As illustrated in FIG. 1 , the learning apparatus 10 includes an input unit 11, an output unit 12, a control unit 13, and a storage unit 14. Each unit will be described below.
The input unit 11 is achieved by using an input device such as a keyboard or a mouse and inputs various types of instruction information such as processing start to the control unit 13 in response to an input operation from an operator. The output unit 12 is achieved by a display device such as a liquid crystal display, a printing device such as a printer, or the like.
The storage unit 14 is achieved by a semiconductor memory element such as a random access memory (RAM) or a flash memory or a storage apparatus such as a hard disk or an optical disk, and a processing program for causing the learning apparatus 10 to operate, data used during execution of the processing program, and the like are stored in the storage apparatus. The storage unit 14 includes a data storage unit 14 a and a trained-model storage unit 14 b.

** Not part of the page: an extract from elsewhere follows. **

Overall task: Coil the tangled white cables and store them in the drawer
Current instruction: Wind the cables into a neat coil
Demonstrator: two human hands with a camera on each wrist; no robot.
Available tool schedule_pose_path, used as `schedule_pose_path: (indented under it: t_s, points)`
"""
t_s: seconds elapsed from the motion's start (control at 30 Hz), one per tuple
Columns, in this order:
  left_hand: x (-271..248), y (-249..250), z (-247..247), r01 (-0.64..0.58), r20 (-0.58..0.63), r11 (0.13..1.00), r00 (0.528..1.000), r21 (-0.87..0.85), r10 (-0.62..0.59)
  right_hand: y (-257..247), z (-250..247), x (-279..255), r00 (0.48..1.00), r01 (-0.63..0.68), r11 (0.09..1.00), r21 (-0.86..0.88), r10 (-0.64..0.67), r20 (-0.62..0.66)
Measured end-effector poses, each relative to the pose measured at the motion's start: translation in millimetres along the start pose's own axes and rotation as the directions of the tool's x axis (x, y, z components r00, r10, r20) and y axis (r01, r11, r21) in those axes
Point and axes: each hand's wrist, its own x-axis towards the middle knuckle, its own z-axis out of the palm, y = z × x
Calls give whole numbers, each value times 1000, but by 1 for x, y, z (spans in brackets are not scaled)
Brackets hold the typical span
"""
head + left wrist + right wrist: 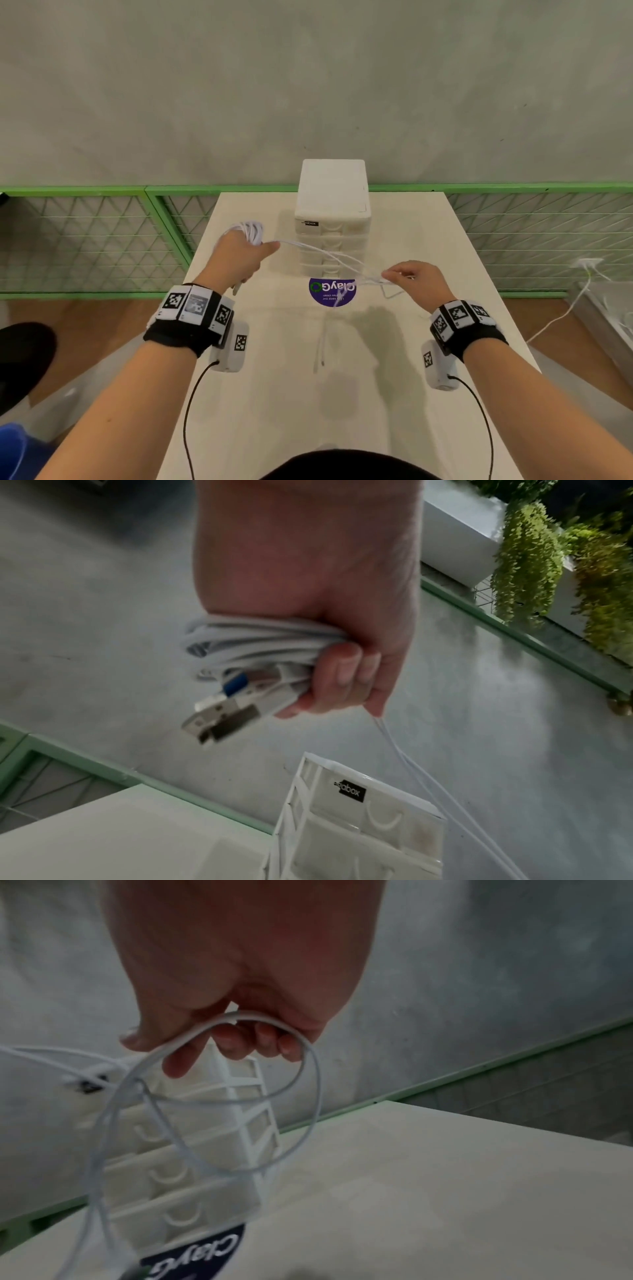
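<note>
Over a pale tabletop [428,342], the right hand [419,279] pinches a loose loop of white cable [325,253]. Strands run taut to the left hand [239,258], fisted around a coiled bundle [253,645] with USB plugs [222,715] poking out. Behind stands the drawer unit [332,212], all drawers closed. Winding likely goes best with light, even tension, feeding each loop into the fist.

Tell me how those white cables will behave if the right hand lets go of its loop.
Likely floppy: the white cables sag between the left hand and right hand, so the freed loop should drop onto the table. Probably light, since a few fingers carry it. The coil may spring loose.
</note>
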Motion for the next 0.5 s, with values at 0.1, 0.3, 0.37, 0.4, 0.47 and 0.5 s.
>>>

The data storage unit 14 a stores various types of data for use during learning. For example, the data storage unit 14 a stores data acquired from a sensor worn by a user as real data for use during learning. Note that the various types of data may include any data as long as such data includes a plurality of real values, such as a rearranged signal acquired from an electrode worn by the user, and data of a captured image.
The trained-model storage unit 14 b stores a trained model trained by learning processing described below. For example, the trained-model storage unit 14 b stores, as the trained model, the generator and the discriminator each including a neural network. The generator generates multi-dimensional data from three-dimensional latent variable and noise latent variables. The discriminator receives, as input, the data generated by the generator and real data. The discriminator discriminates whether the input data is the generated data or the real data. The discriminator also estimates from which latent variable the generated data is generated.
The control unit 13 includes an internal memory for storing programs that define various processing procedures and the like and required data, and executes various types of processing using the programs and the data. For example, the control unit 13 is an electronic circuit such as a central processing unit (CPU) or a micro processing unit (MPU). The control unit 13 includes an acquisition unit 13 a, an addition unit 13 b, and a learning unit 13 c.
The acquisition unit 13 a acquires a label corresponding to a variance not selectively explained by a latent variable, out of variances in characteristic of data. Note that the label is prepared in advance at a data preparation stage. For example, a label corresponding to a variance desired to be not considered due to an individual difference is set.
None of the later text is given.